— Task description —
The answer must be the full listing, repeated word for word.

────────────────────────────────────────

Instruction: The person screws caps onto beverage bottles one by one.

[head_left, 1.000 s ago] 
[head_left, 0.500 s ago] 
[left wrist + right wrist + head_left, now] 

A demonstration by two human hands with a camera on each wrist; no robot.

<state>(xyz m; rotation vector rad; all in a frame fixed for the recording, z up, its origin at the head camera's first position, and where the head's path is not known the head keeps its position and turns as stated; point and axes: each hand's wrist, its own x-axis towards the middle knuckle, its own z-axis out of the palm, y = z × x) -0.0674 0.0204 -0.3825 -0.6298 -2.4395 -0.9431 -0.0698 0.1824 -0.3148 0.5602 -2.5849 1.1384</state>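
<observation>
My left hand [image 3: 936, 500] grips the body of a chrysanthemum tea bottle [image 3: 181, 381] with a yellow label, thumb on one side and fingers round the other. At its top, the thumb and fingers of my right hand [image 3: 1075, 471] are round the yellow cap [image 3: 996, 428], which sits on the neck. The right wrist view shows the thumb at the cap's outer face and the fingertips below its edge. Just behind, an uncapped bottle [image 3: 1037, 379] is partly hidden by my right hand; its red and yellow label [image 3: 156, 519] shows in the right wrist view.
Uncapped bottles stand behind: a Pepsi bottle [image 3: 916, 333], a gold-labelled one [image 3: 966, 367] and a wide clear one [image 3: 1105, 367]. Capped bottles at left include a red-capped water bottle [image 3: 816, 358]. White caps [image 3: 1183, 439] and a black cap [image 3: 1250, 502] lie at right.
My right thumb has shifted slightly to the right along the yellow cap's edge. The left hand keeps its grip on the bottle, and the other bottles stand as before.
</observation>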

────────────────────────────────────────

— Answer —
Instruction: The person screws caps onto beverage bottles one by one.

[head_left, 1.000 s ago] 
[head_left, 0.500 s ago] 
[left wrist + right wrist + head_left, now] 

A demonstration by two human hands with a camera on each wrist; no robot.

<state>(xyz m; rotation vector rad; all in a frame fixed for the recording, z up, its origin at the head camera's first position, and where the head's path is not known the head keeps its position and turns as stated; point and axes: each hand's wrist, its own x-axis towards the middle knuckle, its own z-axis out of the palm, y = z × x) -0.0674 0.0204 -0.3825 -0.6298 -2.4395 -0.9431 -0.0698 0.1824 -0.3148 0.5602 -2.5849 1.1384</state>
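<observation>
My left hand [image 3: 936, 500] grips the body of a chrysanthemum tea bottle [image 3: 181, 381] with a yellow label, thumb on one side and fingers round the other. At its top, the thumb and fingers of my right hand [image 3: 1075, 471] are round the yellow cap [image 3: 996, 428], which sits on the neck. The right wrist view shows the thumb at the cap's outer face and the fingertips below its edge. Just behind, an uncapped bottle [image 3: 1037, 379] is partly hidden by my right hand; its red and yellow label [image 3: 156, 519] shows in the right wrist view.
Uncapped bottles stand behind: a Pepsi bottle [image 3: 916, 333], a gold-labelled one [image 3: 966, 367] and a wide clear one [image 3: 1105, 367]. Capped bottles at left include a red-capped water bottle [image 3: 816, 358]. White caps [image 3: 1183, 439] and a black cap [image 3: 1250, 502] lie at right.
My right thumb has shifted slightly to the right along the yellow cap's edge. The left hand keeps its grip on the bottle, and the other bottles stand as before.
</observation>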

This exercise has now been fully answered.